Sunday, November 18, 2007

Comparative bullet-lead analysis flawed and defendents never notified...

Disturbing report from the Washington Post, FBI's Forensic Test Full of Holes:
Hundreds of defendants sitting in prisons nationwide have been convicted with the help of an FBI forensic tool that was discarded more than two years ago. But the FBI lab has yet to take steps to alert the affected defendants or courts, even as the window for appealing convictions is closing, a joint investigation by The Washington Post and "60 Minutes" has found.

The science, known as comparative bullet-lead analysis, was first used after President John F. Kennedy's assassination in 1963. The technique used chemistry to link crime-scene bullets to ones possessed by suspects on the theory that each batch of lead had a unique elemental makeup.
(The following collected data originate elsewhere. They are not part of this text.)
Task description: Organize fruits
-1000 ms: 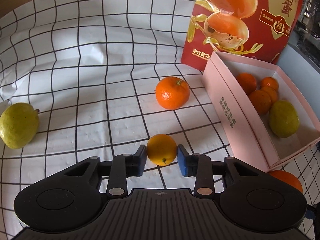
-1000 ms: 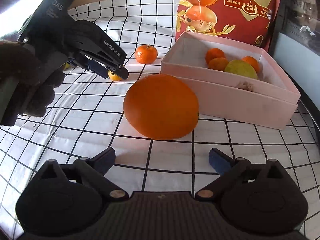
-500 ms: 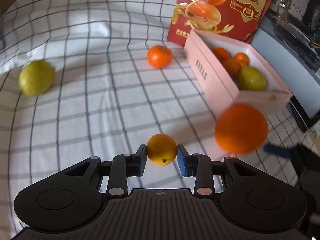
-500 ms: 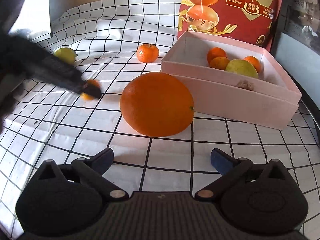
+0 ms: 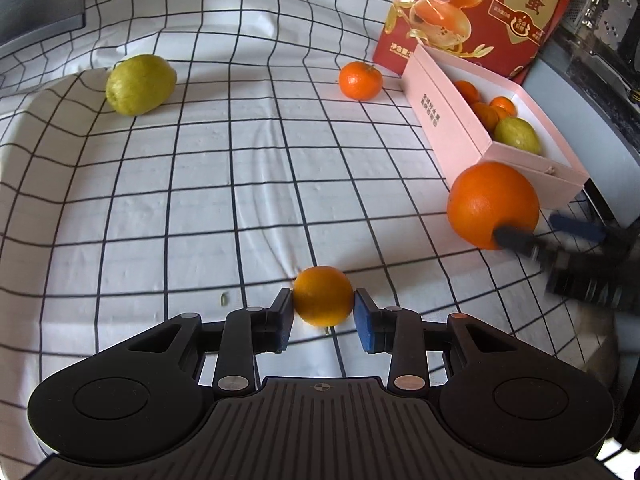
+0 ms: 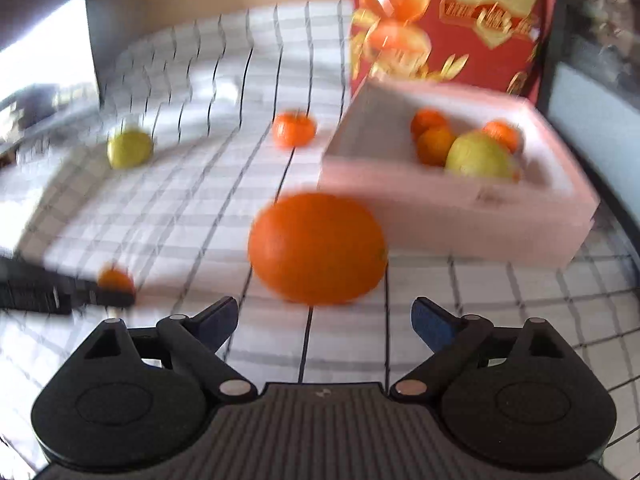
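My left gripper (image 5: 323, 314) is shut on a small yellow-orange fruit (image 5: 323, 296) and holds it above the checked cloth. My right gripper (image 6: 324, 316) is open, just short of a large orange (image 6: 318, 248) that lies on the cloth in front of the pink box (image 6: 460, 216). In the left wrist view the large orange (image 5: 494, 204) sits by the box's near corner (image 5: 448, 128) with the right gripper's fingers (image 5: 516, 238) on either side of it. The box holds several small oranges and a green fruit (image 5: 517, 135).
A mandarin (image 5: 360, 80) lies left of the box and a green fruit (image 5: 140, 84) lies at the far left. A tall red carton (image 5: 472, 12) stands behind the box. A grey appliance edge (image 5: 580, 92) lies to the right.
My left gripper has lifted and pulled back with the small fruit. My right gripper has moved towards the large orange; its view is blurred by motion.
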The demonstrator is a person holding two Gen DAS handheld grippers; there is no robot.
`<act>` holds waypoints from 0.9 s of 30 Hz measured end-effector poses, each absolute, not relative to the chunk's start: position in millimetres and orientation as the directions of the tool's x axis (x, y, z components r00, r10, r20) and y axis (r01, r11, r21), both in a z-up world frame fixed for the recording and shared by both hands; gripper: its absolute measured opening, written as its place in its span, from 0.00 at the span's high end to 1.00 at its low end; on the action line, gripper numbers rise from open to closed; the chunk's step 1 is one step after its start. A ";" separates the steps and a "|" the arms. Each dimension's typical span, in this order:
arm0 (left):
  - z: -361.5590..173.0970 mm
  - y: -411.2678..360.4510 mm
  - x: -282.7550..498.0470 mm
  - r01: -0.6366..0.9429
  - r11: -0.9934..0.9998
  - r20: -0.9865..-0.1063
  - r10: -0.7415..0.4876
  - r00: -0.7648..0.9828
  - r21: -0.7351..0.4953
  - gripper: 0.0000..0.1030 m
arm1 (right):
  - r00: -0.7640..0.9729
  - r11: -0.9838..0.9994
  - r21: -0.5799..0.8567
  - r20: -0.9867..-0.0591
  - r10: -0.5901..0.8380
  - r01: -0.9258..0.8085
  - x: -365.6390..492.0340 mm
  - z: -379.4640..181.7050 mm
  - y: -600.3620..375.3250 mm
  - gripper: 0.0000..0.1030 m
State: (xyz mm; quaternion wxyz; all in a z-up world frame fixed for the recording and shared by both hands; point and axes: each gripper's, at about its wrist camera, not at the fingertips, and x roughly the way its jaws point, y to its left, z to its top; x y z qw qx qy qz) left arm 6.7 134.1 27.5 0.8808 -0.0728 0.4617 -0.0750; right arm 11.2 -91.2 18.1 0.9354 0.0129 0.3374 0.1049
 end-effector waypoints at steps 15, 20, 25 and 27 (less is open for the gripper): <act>25.7 138.5 -3.8 0.047 0.973 -0.800 -0.215 0.560 -0.228 0.64 | 0.777 0.984 0.087 -0.605 0.175 -0.154 29.1 33.6 -83.2 0.22; 25.8 139.6 -4.0 0.045 0.970 -0.797 -0.223 0.561 -0.239 0.64 | 0.759 0.980 0.121 -0.621 0.197 -0.155 12.8 30.5 -96.2 0.21; 25.1 139.5 -3.8 0.046 0.969 -0.792 -0.226 0.567 -0.243 0.64 | 0.740 0.977 0.112 -0.638 0.210 -0.181 -9.0 30.2 -99.6 0.21; 24.7 139.6 -3.9 0.045 0.968 -0.789 -0.228 0.570 -0.247 0.64 | 0.738 0.967 0.133 -0.627 0.251 -0.215 -11.4 34.7 -97.2 0.21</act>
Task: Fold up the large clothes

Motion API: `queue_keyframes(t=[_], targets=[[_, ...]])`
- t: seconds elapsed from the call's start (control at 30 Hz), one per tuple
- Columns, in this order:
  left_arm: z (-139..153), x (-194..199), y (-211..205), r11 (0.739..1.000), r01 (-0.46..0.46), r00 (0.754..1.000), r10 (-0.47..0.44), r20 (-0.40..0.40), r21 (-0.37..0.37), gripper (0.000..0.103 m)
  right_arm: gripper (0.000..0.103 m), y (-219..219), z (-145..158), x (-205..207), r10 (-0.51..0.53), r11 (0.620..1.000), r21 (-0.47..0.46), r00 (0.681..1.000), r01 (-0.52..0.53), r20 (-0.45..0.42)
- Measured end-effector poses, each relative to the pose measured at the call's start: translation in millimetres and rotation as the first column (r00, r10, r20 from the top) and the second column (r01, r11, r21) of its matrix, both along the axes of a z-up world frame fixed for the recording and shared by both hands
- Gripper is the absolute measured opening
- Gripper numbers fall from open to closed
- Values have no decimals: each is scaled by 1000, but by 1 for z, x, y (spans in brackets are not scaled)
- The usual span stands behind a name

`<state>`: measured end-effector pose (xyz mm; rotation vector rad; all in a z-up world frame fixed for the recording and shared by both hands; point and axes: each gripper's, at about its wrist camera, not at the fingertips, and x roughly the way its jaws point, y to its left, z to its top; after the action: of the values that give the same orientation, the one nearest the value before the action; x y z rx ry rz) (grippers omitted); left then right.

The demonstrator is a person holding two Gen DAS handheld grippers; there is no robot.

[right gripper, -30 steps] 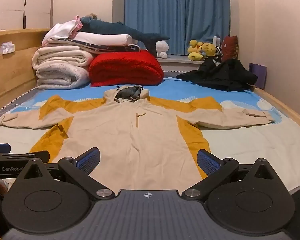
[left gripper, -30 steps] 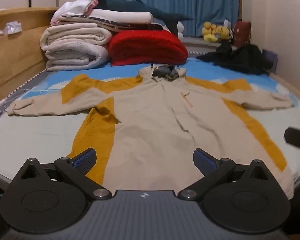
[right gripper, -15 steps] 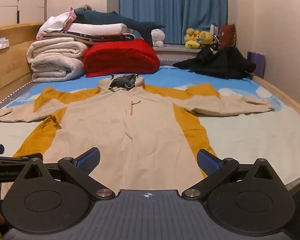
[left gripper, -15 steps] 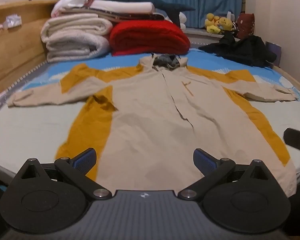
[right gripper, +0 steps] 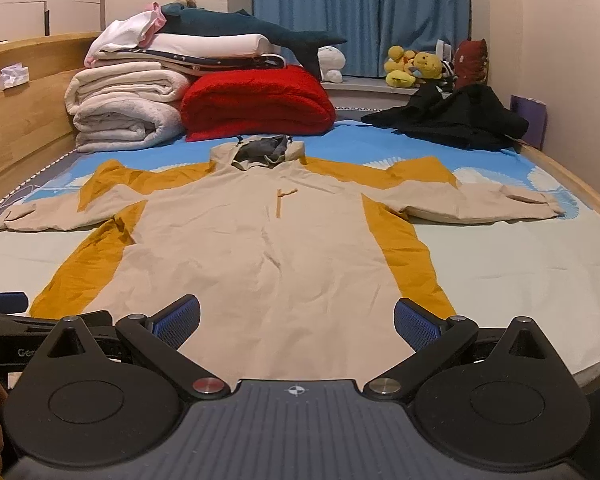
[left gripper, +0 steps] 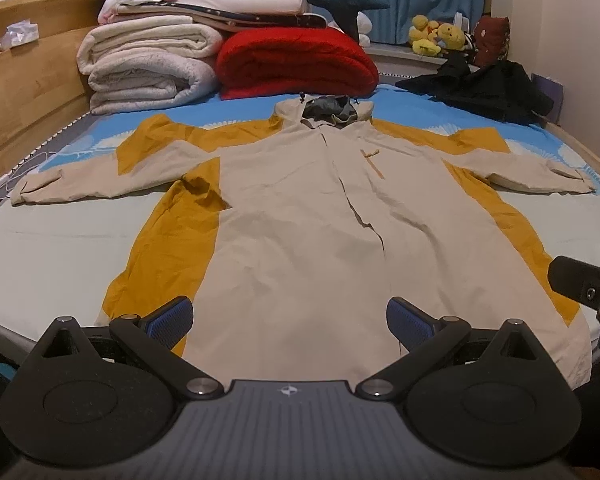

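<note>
Lying flat beyond both spread claws (left gripper: 290,322): jacket (left gripper: 320,240)

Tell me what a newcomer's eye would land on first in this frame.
The beige and mustard hooded jacket spread flat across the bed, sleeves out to both sides, hood towards the far end. Behind it sit a folded red blanket and a stack of white bedding. Both the left gripper and right gripper are open at the hem, holding nothing.

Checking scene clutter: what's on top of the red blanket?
On the red blanket rests a dark star-patterned folded layer, then a white pillow and the shark plush. How far that layer reaches underneath is hidden.
</note>
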<state>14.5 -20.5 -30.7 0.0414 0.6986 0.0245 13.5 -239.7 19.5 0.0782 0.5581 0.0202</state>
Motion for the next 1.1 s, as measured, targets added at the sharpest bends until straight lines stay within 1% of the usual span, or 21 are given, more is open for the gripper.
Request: queue_keyframes(t=[0.27, 1.1], targets=[[1, -1, -3, 1000, 3, 1000, -3, 2, -11, 103, 102, 1, 1, -2, 9, 1000, -12, 1000, -9, -5], [1, 1, -4, 1000, -2, 1000, 2, -6, -11, 103, 102, 5, 0, 0, 19, 1000, -22, 1000, -19, -7]])
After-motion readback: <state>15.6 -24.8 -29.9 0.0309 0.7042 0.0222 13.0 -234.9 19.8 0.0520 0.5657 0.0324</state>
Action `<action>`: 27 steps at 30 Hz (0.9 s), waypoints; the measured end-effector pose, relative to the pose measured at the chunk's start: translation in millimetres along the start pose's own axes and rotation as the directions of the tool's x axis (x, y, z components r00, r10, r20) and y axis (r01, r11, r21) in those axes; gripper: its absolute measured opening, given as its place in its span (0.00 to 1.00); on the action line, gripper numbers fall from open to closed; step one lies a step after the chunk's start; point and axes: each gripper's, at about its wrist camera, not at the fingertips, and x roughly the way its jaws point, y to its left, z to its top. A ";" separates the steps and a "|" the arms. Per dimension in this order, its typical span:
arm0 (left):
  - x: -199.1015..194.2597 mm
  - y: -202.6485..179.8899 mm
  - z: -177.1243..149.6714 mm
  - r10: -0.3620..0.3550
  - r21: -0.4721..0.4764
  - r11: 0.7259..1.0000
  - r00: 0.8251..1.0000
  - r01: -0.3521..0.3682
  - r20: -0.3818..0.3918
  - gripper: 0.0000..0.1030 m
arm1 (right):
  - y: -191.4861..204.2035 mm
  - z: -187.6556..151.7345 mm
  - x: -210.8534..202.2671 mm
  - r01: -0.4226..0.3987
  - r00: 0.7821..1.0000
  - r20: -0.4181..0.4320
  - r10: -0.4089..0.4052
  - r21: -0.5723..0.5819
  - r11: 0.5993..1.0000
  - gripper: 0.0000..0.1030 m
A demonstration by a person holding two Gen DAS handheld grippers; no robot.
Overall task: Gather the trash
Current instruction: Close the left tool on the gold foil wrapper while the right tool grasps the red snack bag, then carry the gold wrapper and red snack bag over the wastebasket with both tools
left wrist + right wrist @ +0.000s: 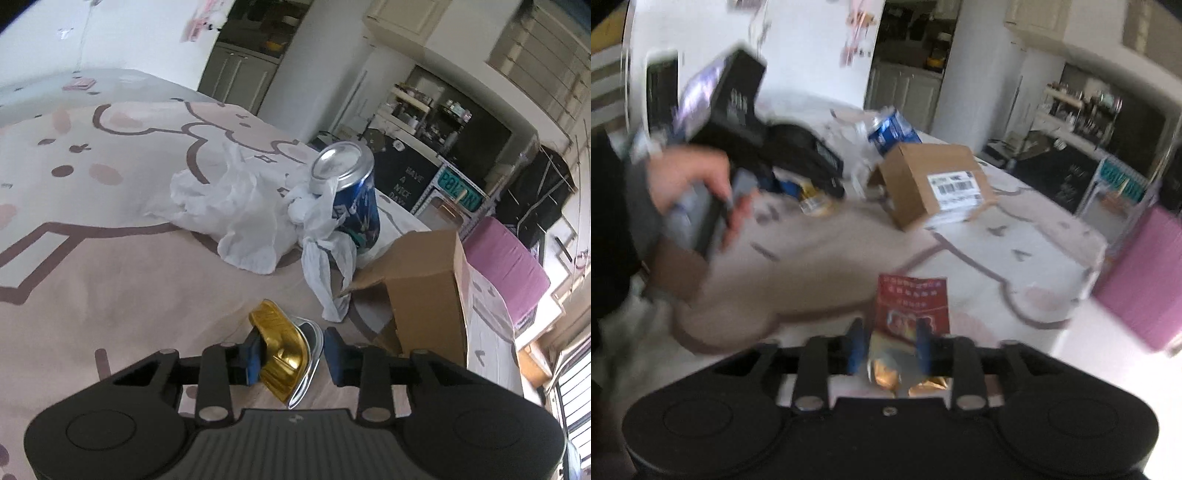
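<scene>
A: While you hold both claws low over the patterned cloth (110, 258), how far are you with the trash?

B: I judge you are only at the start. In your left gripper (288, 356) the jaws are narrow around a gold foil cup (279, 354). One blue pad touches it, the other pad stands just apart, so I would not call it a firm hold yet.

A: And the right one?

B: Your right gripper (888, 345) has its jaws half wide, and a red snack wrapper (912, 306) lies between them and reaches out in front. The picture is blurred, so I cannot tell if the pads press on it.

A: What is left?

B: Ahead of the left claw lies a white plastic bag (236, 206), and a blue can (351, 192) stands tangled in it, a little to the right. Near the claw on the right is an open cardboard box (417, 280). All of these are untouched, and I see no bin in either view. So you must first secure the two small pieces, then come back for the bag, the can and maybe the box.
</scene>
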 end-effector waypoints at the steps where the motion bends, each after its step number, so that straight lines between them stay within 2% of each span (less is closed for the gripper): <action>1: -0.3 -0.3 -0.6 -0.004 0.014 1.000 1.000 0.004 -0.001 0.35 | -2.9 -0.6 -1.8 -0.019 1.000 0.015 0.018 0.028 0.999 0.71; 2: -1.4 -0.7 -1.9 -0.010 0.030 0.999 1.000 0.010 -0.002 0.35 | -2.0 -2.1 -5.0 -0.025 0.999 0.029 0.024 0.051 0.998 0.76; 5: -5.6 0.4 -5.3 -0.033 0.058 0.998 0.999 0.034 -0.012 0.35 | -11.8 -7.9 -2.9 -0.031 0.998 0.065 0.023 0.120 0.992 0.81; 8: -12.8 1.8 -10.2 -0.061 0.080 0.995 0.998 0.063 -0.030 0.35 | -23.6 -10.5 10.4 -0.035 0.999 0.042 0.027 0.203 0.979 0.82; 10: -18.5 2.7 -15.1 -0.078 0.102 0.991 0.996 0.082 -0.041 0.34 | -26.4 -12.4 18.7 -0.016 0.999 0.035 0.009 0.213 0.977 0.81; 12: -25.5 1.7 -21.3 -0.087 0.140 0.986 0.995 0.093 -0.049 0.34 | -28.7 -15.2 24.6 0.000 1.000 0.026 -0.006 0.223 0.975 0.77; 17: -43.2 -3.9 -38.2 -0.107 0.211 0.970 0.992 0.119 -0.065 0.34 | -27.1 -21.1 28.5 0.038 0.999 0.008 -0.041 0.227 0.973 0.56; 27: -85.2 -15.2 -65.4 -0.128 0.271 0.952 0.989 0.143 -0.070 0.34 | -24.4 -21.5 -0.9 0.041 0.999 0.009 -0.045 0.274 0.961 0.51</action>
As the article points out it's not as if the FBI does not know this technology is not valid, but what will happen to the many who were prosecuted using this now proven to be faulty technology is not clear at all.
The Post and "60 Minutes" identified at least 250 cases nationwide in which bullet-lead analysis was introduced, including more than a dozen in which courts have either reversed convictions or now face questions about whether innocent people were sent to prison. The cases include a North Carolina drug dealer who has developed significant new evidence to bolster his claim of innocence and a Maryland man who was recently granted a new murder trial.


The Post has quite a bit more information about this story including a new blog that covers investigative stories, Washington Post Investigations.